**To do**: Would you please copy every line from the records that contains the word "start"?

**Dataset excerpts**:

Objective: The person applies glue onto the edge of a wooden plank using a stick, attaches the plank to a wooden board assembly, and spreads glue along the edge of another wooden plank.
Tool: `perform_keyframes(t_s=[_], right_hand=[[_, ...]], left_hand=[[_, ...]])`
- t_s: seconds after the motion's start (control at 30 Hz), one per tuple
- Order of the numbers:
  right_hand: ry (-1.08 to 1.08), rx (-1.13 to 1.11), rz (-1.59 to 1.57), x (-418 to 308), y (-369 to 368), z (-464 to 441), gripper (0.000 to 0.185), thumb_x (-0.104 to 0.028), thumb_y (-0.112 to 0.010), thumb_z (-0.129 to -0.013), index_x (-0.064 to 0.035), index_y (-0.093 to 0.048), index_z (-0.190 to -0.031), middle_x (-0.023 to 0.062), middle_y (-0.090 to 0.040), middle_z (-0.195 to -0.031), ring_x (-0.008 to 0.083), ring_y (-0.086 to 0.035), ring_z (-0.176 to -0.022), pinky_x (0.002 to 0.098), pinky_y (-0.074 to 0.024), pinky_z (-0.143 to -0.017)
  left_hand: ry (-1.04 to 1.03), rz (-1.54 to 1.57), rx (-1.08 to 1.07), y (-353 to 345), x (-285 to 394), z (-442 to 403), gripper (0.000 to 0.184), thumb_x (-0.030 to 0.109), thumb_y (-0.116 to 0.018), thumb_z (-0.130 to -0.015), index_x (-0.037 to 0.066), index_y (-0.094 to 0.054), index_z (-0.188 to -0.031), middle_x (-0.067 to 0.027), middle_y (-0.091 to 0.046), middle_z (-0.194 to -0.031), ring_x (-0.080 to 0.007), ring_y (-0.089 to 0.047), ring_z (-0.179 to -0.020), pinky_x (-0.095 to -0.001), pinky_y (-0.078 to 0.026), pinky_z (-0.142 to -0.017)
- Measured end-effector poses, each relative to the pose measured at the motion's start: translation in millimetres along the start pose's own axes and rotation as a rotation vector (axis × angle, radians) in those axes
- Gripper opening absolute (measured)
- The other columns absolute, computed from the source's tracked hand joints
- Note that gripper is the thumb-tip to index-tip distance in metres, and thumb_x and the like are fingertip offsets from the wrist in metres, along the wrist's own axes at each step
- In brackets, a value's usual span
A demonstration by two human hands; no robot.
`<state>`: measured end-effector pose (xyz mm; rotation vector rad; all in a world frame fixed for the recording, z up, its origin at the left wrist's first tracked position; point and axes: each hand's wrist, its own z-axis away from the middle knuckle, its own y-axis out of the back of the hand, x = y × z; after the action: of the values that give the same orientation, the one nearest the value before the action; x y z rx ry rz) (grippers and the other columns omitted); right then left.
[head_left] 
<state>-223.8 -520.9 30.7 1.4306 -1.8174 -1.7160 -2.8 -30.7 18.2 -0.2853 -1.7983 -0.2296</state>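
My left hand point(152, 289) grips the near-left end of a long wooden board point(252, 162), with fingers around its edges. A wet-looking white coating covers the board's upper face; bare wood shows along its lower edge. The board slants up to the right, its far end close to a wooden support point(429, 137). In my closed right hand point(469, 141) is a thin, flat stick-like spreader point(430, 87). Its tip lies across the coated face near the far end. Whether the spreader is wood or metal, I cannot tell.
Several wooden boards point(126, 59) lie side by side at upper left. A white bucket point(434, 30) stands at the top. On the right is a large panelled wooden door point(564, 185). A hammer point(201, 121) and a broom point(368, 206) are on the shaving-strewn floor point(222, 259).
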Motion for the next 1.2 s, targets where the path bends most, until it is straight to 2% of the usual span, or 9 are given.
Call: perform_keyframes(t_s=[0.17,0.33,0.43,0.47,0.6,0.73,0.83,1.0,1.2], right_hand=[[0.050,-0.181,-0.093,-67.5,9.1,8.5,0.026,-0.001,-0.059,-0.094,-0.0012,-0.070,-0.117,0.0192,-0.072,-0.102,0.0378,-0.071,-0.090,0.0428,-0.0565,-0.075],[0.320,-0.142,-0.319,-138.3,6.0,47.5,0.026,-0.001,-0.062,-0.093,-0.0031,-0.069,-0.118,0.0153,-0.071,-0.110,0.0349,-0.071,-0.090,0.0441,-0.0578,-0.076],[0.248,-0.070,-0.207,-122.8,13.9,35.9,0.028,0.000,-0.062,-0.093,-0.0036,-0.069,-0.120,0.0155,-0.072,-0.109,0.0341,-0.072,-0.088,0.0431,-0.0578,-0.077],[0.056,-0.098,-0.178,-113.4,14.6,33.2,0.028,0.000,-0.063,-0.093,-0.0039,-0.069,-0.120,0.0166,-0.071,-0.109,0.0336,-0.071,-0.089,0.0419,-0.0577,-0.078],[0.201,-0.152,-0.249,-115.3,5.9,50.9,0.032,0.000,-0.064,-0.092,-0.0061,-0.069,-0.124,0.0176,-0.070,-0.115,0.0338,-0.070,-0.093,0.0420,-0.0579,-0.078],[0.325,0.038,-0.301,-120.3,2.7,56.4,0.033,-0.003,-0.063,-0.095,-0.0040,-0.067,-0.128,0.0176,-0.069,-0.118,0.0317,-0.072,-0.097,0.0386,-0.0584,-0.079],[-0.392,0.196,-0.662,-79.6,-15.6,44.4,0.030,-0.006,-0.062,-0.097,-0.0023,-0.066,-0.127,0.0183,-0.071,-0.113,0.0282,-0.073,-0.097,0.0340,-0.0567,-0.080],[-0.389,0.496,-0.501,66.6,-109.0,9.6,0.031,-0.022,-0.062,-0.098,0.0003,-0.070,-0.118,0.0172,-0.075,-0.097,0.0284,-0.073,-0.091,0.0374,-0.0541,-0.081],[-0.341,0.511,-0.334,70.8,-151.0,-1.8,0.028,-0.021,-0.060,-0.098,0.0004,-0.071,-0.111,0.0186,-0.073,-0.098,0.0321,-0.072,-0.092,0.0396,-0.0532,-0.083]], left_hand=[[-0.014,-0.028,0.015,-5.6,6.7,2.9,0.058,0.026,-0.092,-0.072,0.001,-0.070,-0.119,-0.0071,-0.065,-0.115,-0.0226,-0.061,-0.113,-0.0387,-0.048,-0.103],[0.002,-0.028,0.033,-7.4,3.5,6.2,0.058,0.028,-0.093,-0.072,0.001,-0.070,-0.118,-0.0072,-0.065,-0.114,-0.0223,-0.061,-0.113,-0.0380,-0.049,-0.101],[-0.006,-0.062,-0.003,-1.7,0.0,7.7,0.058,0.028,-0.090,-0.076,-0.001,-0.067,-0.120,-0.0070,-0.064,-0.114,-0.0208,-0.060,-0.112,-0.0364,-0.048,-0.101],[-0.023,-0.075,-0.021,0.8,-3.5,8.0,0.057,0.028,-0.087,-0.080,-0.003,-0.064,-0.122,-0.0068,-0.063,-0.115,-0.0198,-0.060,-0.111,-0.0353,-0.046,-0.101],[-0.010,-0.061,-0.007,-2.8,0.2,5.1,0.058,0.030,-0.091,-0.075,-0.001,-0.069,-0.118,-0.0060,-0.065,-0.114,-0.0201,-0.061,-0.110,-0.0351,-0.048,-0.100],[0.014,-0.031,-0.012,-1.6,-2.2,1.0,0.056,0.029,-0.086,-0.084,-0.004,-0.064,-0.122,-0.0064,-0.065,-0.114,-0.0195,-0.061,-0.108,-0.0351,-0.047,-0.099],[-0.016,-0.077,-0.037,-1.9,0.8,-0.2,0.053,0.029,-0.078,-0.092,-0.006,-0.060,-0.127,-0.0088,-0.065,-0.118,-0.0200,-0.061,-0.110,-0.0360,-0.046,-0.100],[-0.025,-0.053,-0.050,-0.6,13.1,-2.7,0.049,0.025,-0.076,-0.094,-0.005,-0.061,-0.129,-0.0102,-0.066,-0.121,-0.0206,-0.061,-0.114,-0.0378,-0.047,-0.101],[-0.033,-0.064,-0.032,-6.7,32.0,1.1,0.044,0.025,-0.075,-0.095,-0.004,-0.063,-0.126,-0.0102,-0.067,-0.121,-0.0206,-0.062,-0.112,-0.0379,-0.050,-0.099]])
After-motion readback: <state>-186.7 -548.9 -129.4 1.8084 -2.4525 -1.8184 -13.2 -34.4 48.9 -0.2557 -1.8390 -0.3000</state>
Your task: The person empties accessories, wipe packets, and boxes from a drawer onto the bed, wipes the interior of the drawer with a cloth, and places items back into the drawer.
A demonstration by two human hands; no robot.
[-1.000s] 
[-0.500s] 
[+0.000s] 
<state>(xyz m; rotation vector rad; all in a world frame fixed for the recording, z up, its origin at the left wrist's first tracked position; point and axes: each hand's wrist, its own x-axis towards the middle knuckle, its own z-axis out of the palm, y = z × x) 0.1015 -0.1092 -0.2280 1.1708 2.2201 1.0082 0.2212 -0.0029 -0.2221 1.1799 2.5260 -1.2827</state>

**Answer to this problem**:
- t_s: seconds after the motion's start (control at 30 Hz), one per tuple
- Measured end-effector poses, each relative to the pose measured at the motion's start: translation in millimetres along the start pose's own axes and rotation as a rotation vector (axis × angle, radians) in those axes

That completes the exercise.